Tuesday, February 12, 2013

Into the Blue: A Father's Flight and a Daughter's Return

From Google 

For one of my classes, Geriatric Communication Disorders, I was required to read a book about someone who has suffered from a condition that resulted in communication difficulties. Looking over the list, there were several written in the 60's and 70's, so I decided to stick to a more recent one. I came across  Into the Blue: A Father's Flight and a Daughter's Return by Susan Edsall, which sounded good. That was my pick and I finished reading the book over the weekend. Most books that I've read for a class are boring (most likely because they ARE for a class), but I found this one to be very good! I would recommend this book to anyone and especially those that may work with the elderly and stroke patients. Below is an excerpt from my book review. 

"Into the Blue is told from the eyes of a daughter, whose father suffered an unexpected stroke. The book begins reminiscing about the author’s memories with her father. The author, Susan, is now a middle-aged woman. Her father, Wayne Edsall, has a passion for flying that started in his late teens. He is a pilot and rebuilds planes for a living. After telling numerous stories about flying adventures all over the United States as a child and teen, with her father, Susan tells the story about how her 71-year-old father suffered a stroke. The goal of every character in the book, especially Wayne is to be able to fly again after his stroke. As stated by Susan, “We had set on compass on one destination: Dad would fly again. On this we chose to agree.” To be able to accomplish this, Susan made it her priority to work with her father extensively to make that happen.

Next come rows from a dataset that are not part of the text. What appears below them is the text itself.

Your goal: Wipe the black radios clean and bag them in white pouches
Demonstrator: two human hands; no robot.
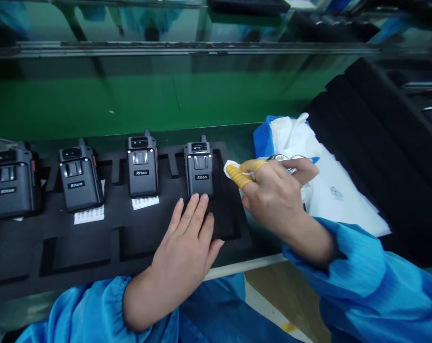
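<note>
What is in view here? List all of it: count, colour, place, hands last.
Riton two-way radios: 4, black, in a row in the tray.
foam tray: 1, black, under the radios.
paper slips: at least 2, white, on the tray below the radios.
green panel: 1, behind the tray.
plastic sheet: 1, white, right of the tray.
blue cloth: 1, beyond the right hand.
foam stack: 1, black, far right.
wipe: 1, white, in the right hand.
round metal item: 1, silver, at the right hand, kind unclear.
finger cots: 2, yellow, on the right hand's fingers.
left hand: 1, flat on the tray, below the rightmost radio.
right hand: 1, above the tray's right edge.
sleeves: 2, blue, on both forearms.
</note>
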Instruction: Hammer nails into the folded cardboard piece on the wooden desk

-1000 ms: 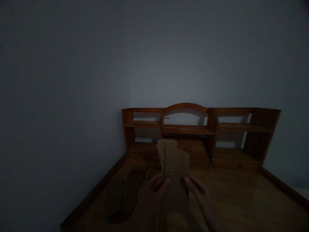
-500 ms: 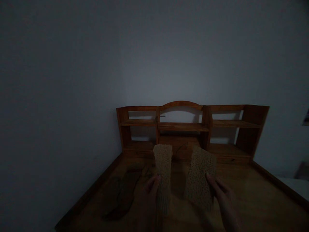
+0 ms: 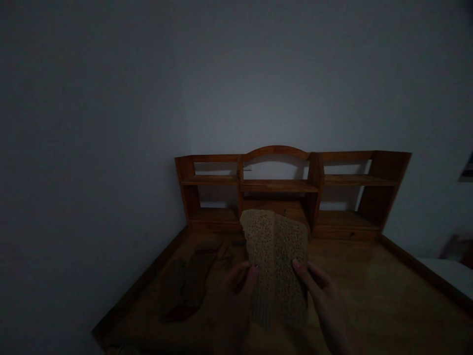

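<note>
My left hand [image 3: 240, 286] pinches the left edge of a beige knitted piece [image 3: 260, 241] between thumb and fingers. It has an open, holey pattern and what looks like ribbing at the bottom. My right hand [image 3: 320, 288] grips a second beige knitted piece [image 3: 290, 241] of similar texture near its right edge, thumb on the front. Both pieces stand upright above the desk, side by side, their inner edges meeting or slightly overlapping. Dim light hides whether they are joined.
Dark cloth-like items with reddish parts [image 3: 192, 281] lie on the wooden desk [image 3: 369, 281] at left. Close by is a small thin dark object [image 3: 227, 256], too dim to name. A wooden shelf unit [image 3: 279, 186] stands at the back against the pale wall.
The two knitted pieces, held apart before, have come together edge to edge. My right hand has moved left with its piece; my left hand has shifted slightly right.
</note>
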The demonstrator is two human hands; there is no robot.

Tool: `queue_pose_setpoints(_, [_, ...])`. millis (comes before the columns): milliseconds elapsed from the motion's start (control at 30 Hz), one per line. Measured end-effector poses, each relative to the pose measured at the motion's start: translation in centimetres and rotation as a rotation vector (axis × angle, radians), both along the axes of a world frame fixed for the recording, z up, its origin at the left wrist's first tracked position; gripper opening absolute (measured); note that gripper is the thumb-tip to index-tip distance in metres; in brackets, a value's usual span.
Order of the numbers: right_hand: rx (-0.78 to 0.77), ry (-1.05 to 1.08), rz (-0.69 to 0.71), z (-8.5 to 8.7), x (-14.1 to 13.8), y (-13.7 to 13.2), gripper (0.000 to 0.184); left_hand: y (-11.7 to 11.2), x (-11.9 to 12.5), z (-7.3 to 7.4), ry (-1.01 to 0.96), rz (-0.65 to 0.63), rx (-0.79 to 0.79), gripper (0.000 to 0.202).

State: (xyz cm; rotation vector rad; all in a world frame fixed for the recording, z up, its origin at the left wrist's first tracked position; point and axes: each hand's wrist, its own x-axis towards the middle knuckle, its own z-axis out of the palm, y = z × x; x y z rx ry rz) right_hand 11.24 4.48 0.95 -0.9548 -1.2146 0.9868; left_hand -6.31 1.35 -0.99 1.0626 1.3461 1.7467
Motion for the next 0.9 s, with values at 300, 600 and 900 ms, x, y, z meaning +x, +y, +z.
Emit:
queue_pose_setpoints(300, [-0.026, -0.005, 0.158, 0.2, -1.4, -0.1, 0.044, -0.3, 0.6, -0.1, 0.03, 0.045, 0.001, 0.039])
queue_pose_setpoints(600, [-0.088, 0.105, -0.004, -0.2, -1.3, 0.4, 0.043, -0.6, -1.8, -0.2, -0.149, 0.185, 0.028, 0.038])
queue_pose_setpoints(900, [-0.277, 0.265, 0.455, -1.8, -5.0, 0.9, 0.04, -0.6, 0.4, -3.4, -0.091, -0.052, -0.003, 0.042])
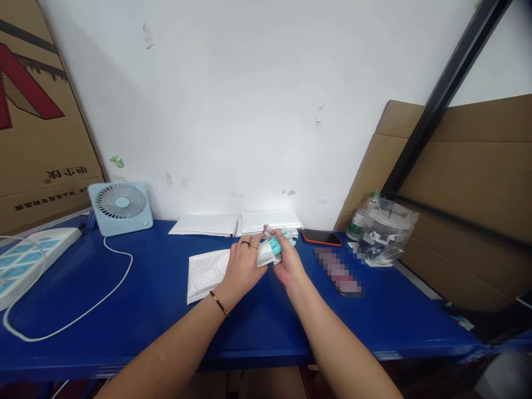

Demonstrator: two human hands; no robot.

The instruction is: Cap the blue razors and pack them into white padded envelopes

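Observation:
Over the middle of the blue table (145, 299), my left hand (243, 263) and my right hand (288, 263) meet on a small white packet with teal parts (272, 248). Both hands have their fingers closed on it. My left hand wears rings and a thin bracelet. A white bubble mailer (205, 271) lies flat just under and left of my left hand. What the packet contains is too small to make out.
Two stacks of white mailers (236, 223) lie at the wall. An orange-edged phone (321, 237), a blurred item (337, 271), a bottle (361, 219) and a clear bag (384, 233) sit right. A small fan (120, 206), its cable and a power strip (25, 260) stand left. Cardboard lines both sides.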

Wayne suffered an embolic stroke that affected Broca’s area.  Because of that, he was unable to read, write, speak, or coordinate some movements. Immediately, he started receiving Speech, Recreational, Occupational, and Physical therapy. Once he was released from extensive care, Susan stayed by his side for several weeks re-teaching him how to speak, read, and write.  Susan’s point of view showed that she emotionally struggled through her father’s stoke and knew that she needed to stay strong and positive for him.  Wayne’s family and friends supported him through this time and Wayne believed that is what helped him fly once again. In the end, after several months, Wayne retook his flying test and was able to fly a plane solo. Not only was he happy once again, but it brought tears of joy to his family as well. "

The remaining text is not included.